We can envision it: The grandkids running into our arms, happy to love and be loved. Reality check: living with the grandkids, boys in their teens, conversation is limited, hugs are few and generally one directional.
When Blue Boy was smaller, I would grab his arms and throw them over my shoulders. If I was lucky, he would lean his head toward me and call that a hug. Now that he is almost full grown, I am thankful for a one-sided embrace that he doesn’t squirm away from.
Because she has been their only parent for most of their short lives, the grandsons are especially close to their mother. But even she doesn’t get much in the way of physical tenderness from Blue Boy.
Mowgli on the other hand is a snuggler. He has crawled into bed with me, sat on my lap, and hugged me spontaneously whenever I picked him up. He went through a period when he wiped away my kisses until a heart-warming day playing on the swing set when he turned me to and said, “Grandma, you can kiss me and I won’t wipe it off.”
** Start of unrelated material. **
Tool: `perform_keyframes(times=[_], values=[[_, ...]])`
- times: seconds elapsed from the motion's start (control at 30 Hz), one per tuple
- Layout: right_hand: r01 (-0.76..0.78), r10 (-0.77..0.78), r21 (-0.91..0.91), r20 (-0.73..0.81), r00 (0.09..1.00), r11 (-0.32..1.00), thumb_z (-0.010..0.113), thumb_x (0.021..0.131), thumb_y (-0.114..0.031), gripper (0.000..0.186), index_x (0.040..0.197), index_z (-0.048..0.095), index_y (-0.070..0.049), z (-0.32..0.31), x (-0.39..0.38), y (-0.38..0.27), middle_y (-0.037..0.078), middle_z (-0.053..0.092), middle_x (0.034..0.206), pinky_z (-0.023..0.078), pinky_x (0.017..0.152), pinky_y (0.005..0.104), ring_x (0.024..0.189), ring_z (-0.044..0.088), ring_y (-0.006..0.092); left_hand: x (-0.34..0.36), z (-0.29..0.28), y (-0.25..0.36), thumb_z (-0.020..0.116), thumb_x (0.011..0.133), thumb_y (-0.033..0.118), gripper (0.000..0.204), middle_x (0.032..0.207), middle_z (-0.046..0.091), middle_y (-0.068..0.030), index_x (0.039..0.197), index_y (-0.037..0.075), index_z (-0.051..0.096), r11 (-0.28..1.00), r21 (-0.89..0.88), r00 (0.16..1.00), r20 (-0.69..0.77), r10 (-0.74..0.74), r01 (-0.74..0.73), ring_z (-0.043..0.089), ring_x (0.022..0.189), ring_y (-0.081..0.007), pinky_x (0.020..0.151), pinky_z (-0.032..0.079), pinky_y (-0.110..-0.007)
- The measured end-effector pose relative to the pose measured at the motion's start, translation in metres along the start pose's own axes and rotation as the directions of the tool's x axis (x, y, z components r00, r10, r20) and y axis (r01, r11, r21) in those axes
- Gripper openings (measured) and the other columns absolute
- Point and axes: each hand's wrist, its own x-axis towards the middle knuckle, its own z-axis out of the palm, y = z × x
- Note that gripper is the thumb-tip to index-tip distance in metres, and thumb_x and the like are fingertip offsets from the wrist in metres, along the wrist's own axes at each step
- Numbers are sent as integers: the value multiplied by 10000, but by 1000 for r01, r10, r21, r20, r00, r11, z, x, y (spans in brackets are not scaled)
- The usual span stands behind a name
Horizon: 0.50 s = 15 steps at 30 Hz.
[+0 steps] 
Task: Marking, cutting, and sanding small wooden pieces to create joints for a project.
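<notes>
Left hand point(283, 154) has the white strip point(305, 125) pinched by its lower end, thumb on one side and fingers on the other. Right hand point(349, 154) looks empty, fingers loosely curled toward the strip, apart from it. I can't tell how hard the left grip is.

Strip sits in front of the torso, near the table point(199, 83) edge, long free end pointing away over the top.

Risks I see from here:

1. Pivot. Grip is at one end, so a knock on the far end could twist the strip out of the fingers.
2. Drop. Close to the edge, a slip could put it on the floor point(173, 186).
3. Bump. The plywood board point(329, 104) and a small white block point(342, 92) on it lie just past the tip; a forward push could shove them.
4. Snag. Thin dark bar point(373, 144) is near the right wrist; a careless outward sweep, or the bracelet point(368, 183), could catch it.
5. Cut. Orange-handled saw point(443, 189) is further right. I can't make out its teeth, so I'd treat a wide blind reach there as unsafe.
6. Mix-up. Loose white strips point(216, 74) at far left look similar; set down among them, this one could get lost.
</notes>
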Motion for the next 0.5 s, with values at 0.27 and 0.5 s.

But the teen years and now the backlash of COVID-19 has turned Snug Bug surly, wanting only his mother’s affections.
A few days ago I told him that I could use a good hug. With his mother’s encouragement, he did allow me to embrace him for a few seconds which was enough for me to recall his toddler demonstrations of love. How poignant.
As a mother I am thankful that all my kids enjoyed hugs and kisses even through their teen years. C-boy would cuddle with me when watching TV and allow me to hug (not kiss) him when I dropped him at school. Interestingly, I noticed many boys hugging their mothers in high school. How endearing.
Is this why old women love babies? Tender to hold, ready to be cared for, easy to love. As we enfold the little ones in our arms, we remember those days when we embraced our own children with our love. We still have love to give.